Au nom de l’Association du Barreau canadien, Maître Nicolas Rouleau, de Toronto, fait valoir qu’en l’absence de directives claires de la part de la Cour suprême du Canada, les tribunaux bilingues vont continuer de subir délais et ajournements dans l’audition de dossiers bilingues et de traiter le français comme une langue d’accommodement.

Maîtres François Larocque et Sara-Marie Scott (cabinet Juristes Power) signent le mémoire de l’Association des juristes d’expression française de l’Ontario. Ils estiment que, dans ce dossier, le juge a sanctionné une procédure défectueuse où les participants se sont exprimés dans une langue qu’ils n’avaient pas choisie et où le juge a joué le rôle d’interprète. Ils invitent la Cour suprême à préciser les obligations linguistiques des juges des tribunaux fédéraux et des avocats qui comparaissent devant eux.

Cour suprême
Me Sara-Marie Scott

Maîtres Élie Ducharme et Christine Ruest Norrena font valoir, au nom du Commissaire aux langues officielles du Canada, que le droit d’employer la langue officielle de son choix devant les tribunaux fédéraux doit bénéficier d’une interprétation visant à lui donner plein effet. Ils rappellent qu’à la suite de son choix, le témoin ne doit pas subir de préjudice du fait qu’il ne s’exprime pas dans l’autre langue officielle.

Conséquences potentielles

Dans leur mémoire en réplique aux quatre intervenants, les avocats de Mazraani allèguent que l’affirmation du Barreau du Québec voulant qu’en général, les juges ne doivent pas agir comme interprètes, fait fi des conséquences de cette position.
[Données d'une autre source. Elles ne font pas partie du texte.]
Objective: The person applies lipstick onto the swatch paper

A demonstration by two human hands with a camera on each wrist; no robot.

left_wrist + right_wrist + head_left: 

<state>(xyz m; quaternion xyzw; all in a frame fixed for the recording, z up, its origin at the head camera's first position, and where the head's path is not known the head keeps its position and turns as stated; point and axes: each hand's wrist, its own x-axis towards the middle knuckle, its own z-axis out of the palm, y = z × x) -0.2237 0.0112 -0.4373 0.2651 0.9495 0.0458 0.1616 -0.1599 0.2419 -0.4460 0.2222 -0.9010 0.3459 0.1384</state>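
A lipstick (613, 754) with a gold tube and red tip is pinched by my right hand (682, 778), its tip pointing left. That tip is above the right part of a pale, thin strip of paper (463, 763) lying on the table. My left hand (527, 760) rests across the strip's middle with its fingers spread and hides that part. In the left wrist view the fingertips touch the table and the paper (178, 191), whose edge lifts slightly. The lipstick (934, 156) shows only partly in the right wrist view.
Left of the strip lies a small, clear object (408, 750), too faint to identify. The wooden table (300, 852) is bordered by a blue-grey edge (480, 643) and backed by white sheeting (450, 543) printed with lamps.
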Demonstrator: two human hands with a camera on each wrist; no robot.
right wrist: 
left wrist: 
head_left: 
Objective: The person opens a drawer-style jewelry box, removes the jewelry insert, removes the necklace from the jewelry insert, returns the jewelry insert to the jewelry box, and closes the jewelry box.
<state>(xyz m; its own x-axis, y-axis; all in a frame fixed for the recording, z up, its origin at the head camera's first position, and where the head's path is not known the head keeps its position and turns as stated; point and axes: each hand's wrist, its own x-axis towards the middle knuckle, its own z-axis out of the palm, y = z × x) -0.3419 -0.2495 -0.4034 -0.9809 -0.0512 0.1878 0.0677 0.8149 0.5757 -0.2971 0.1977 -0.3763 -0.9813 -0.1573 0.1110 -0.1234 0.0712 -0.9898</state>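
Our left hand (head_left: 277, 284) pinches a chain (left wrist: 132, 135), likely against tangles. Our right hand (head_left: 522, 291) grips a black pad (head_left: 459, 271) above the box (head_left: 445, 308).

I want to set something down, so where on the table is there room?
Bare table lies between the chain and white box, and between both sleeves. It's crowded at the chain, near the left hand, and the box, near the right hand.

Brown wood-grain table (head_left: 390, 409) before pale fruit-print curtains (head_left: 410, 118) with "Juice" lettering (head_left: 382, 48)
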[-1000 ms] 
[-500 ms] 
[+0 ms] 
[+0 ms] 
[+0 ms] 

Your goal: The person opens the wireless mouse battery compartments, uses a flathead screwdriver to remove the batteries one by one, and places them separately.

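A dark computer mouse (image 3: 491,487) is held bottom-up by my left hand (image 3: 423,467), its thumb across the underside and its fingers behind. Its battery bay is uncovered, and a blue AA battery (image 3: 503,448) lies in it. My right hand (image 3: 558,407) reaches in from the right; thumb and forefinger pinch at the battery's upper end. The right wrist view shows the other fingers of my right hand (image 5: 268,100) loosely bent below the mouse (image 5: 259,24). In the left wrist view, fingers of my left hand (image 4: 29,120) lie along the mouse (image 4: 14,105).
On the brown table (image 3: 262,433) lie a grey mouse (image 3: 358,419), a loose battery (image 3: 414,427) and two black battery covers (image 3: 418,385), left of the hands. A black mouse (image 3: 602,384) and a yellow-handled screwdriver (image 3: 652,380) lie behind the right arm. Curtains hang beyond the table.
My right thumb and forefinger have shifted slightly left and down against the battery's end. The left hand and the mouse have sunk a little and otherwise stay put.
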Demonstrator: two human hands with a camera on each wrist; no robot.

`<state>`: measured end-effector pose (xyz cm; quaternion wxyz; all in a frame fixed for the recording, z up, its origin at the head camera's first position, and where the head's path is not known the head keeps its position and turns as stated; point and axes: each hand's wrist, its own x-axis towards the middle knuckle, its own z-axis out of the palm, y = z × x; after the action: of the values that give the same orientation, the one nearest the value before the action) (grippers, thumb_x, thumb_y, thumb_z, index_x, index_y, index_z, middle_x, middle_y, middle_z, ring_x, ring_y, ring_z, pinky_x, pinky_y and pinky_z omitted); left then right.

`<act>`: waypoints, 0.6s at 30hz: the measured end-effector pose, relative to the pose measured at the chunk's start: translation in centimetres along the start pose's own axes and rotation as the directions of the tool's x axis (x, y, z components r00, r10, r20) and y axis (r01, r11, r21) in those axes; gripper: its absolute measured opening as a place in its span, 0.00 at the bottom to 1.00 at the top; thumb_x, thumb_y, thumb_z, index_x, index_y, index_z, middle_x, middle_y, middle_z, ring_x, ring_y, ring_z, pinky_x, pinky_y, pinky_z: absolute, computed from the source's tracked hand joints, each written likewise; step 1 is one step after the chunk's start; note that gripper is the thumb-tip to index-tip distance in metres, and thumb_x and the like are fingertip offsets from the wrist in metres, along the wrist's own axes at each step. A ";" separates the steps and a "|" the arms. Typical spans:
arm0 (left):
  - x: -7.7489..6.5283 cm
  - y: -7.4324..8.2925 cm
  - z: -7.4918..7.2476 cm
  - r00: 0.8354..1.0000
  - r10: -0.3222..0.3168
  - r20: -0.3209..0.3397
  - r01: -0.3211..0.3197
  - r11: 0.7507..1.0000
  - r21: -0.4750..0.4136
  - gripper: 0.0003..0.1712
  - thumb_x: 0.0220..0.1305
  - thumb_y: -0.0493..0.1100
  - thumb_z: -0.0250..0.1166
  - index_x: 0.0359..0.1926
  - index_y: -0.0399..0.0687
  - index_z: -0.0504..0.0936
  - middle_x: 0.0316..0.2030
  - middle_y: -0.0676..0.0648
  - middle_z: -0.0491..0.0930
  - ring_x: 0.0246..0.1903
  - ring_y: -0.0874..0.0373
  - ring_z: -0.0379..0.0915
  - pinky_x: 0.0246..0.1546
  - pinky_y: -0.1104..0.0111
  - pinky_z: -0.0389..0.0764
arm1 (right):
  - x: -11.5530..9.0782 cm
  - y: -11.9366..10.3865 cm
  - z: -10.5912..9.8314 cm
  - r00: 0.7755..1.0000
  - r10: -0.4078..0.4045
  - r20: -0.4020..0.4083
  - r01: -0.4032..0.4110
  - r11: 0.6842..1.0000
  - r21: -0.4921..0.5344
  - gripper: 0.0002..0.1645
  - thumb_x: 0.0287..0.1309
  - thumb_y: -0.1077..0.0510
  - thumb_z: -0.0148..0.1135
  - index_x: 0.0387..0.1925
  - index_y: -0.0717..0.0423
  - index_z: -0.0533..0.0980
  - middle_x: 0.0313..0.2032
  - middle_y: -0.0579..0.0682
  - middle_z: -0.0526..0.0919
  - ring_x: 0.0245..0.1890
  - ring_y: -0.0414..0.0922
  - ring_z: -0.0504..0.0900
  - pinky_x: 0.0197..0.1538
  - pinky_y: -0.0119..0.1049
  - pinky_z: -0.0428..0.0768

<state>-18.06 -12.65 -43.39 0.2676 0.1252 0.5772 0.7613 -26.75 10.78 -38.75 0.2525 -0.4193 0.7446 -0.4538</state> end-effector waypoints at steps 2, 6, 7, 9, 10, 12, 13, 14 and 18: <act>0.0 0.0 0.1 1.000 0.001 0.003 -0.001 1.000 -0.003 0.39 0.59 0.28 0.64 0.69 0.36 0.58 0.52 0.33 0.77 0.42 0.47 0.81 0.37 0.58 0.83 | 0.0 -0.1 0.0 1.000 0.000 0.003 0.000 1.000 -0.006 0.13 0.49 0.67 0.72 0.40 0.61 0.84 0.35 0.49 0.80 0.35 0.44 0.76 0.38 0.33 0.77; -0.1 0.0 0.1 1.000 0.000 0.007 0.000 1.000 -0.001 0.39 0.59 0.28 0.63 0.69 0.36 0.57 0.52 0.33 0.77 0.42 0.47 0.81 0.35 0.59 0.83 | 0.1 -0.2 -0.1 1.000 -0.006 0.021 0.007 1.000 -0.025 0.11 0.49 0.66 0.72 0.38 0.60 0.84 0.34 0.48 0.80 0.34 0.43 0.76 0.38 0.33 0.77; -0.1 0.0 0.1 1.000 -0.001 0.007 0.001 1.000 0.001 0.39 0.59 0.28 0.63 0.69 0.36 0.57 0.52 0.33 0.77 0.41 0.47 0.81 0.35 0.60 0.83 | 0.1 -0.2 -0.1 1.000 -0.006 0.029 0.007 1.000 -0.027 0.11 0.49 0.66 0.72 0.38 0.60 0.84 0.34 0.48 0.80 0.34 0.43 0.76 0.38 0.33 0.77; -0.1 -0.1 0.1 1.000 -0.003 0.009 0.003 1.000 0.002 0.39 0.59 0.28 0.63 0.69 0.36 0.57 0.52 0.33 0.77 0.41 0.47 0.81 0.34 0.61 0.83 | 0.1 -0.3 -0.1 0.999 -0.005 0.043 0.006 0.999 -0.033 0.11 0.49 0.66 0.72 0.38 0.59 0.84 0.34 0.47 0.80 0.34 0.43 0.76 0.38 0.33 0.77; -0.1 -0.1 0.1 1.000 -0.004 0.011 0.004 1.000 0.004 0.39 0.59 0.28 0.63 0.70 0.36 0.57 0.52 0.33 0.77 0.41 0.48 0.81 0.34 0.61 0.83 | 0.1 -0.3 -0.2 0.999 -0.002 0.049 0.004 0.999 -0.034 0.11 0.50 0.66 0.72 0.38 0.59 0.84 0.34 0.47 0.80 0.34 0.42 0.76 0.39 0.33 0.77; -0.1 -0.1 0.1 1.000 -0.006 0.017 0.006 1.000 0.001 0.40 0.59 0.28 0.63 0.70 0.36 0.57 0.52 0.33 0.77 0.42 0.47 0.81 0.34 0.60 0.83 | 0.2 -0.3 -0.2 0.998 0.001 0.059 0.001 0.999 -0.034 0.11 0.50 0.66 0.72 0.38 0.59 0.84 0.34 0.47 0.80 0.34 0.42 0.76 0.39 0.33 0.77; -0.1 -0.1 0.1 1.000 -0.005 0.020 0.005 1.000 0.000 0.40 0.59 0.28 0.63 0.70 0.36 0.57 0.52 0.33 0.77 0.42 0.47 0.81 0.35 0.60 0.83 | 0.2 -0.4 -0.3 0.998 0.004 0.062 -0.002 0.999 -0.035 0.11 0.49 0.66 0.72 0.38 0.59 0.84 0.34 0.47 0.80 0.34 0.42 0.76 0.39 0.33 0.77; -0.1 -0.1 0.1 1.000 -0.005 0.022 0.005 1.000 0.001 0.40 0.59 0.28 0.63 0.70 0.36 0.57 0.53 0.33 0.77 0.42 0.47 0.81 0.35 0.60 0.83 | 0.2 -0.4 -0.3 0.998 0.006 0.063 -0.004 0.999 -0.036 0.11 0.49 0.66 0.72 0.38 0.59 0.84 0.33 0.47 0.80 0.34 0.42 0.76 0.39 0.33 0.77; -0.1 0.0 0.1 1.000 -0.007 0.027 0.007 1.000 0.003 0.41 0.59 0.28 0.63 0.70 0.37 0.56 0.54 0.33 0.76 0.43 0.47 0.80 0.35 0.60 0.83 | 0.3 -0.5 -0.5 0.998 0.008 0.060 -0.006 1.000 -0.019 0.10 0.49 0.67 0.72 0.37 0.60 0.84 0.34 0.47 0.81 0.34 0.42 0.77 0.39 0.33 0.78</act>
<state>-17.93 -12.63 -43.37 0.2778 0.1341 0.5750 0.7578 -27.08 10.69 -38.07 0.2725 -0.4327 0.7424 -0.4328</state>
Bien que la décision dans ce dossier concerne seulement les tribunaux fédéraux, ils indiquent qu’elle va avoir un impact sur tous les tribunaux du Québec en raison de l’article 133 de la Loi constitutionnelle de 1867.

Prévue le 16 mai prochain, l’audience de cette cause sera diffusée en direct à partir de 9h30 sur le site de la Cour suprême du Canada, puis en différé.